To determine how much can be borrowed for a mortgage, the lender uses several different ratios. It is important to know the criteria used to determine the loan amount, and equally important as a borrower to have an idea as to how high of a mortgage can be comfortably taken on.
- Front-End Ratio: The monthly percentage of your yearly gross income dedicated to mortgage payments is called the front-end ratio. Mortgage payments consist of four basic components: taxes, interest, insurance, and principal. Often, they are collectively known as PITI, and should not exceed 28% of your gross income. This is a general rule of thumb, although some lenders have been known to lend to borrowers with PITI exceeding as high as 30 to 40%
- Back-End Ratio: The percentage of a borrower's gross income required to cover their debts is called the back-end ratio. It is also known as the debt-to-income ratio. Debts include car payments, child support, credit card payments, mortgages, and other loan payments. Most lending institutions will recommend that the borrower's debt-to-income ratio should not exceed 36% of their gross income. Based on this ratio, the maximum monthly debt can be calculated by multiplying one's gross income by 0.36 and then dividing by 12. It may be difficult to stay within a 36% guideline in regions where the home prices are higher, although some lenders will allow a debt-to-income as high as 45%. Additionally, there are some mortgage programs, such as Veterans Administration mortgages and Federal Housing Authority mortgages that allow a ratio to exceed 36%. Bear in mind that a higher ratio could raise the interest rate, so it may be better to go with a less expensive house. It is also in the borrowers best interest to pay off as much debt as possible before even shopping for a mortgage, as it can help them achieve a lower debt-to-income ratio.
- Down Payment Percentage: Many lending institutions will let a buyer purchase the home with a significantly smaller down payment, but paying at least 20% of the home's purchase price up front will minimize the insurance required. Buyers who can make a larger down payment are able to purchase more expensive houses, and 20% or more can help buyers avoid mortgage insurance altogether. The mortgage payment is directly impacted by the down payment, and also by both back-end and front-end ratios.
Choosing the right mortgage type is key in the home-buying process.
A fixed rate mortgage is a loan in which the interest rate on the note will remain the same throughout the entire term, as opposed to mortgages in which the interest rate may adjust or "float". Generally, fixed rate mortgages come in 10, 15, or 30 year terms, and are the most popular mortgage type. Over 90% of United States home mortgages are FRM's.

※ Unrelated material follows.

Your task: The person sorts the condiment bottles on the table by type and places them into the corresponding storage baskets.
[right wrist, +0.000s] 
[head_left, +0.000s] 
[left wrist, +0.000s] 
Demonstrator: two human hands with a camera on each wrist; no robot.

An ARM, or adjustable rate mortgage is just that. After the initial "fixed" period, the rate will change and adjust on a specified schedule. Considered riskier than the fixed rate mortgage, an ARM payment can fluctuate significantly. The reward for taking such a risk is an initial rate below the 30-year fixed rate. A one-year ARM is a thirty year loan in which your monthly payment, and the rate itself, changes on the loan anniversary date each year.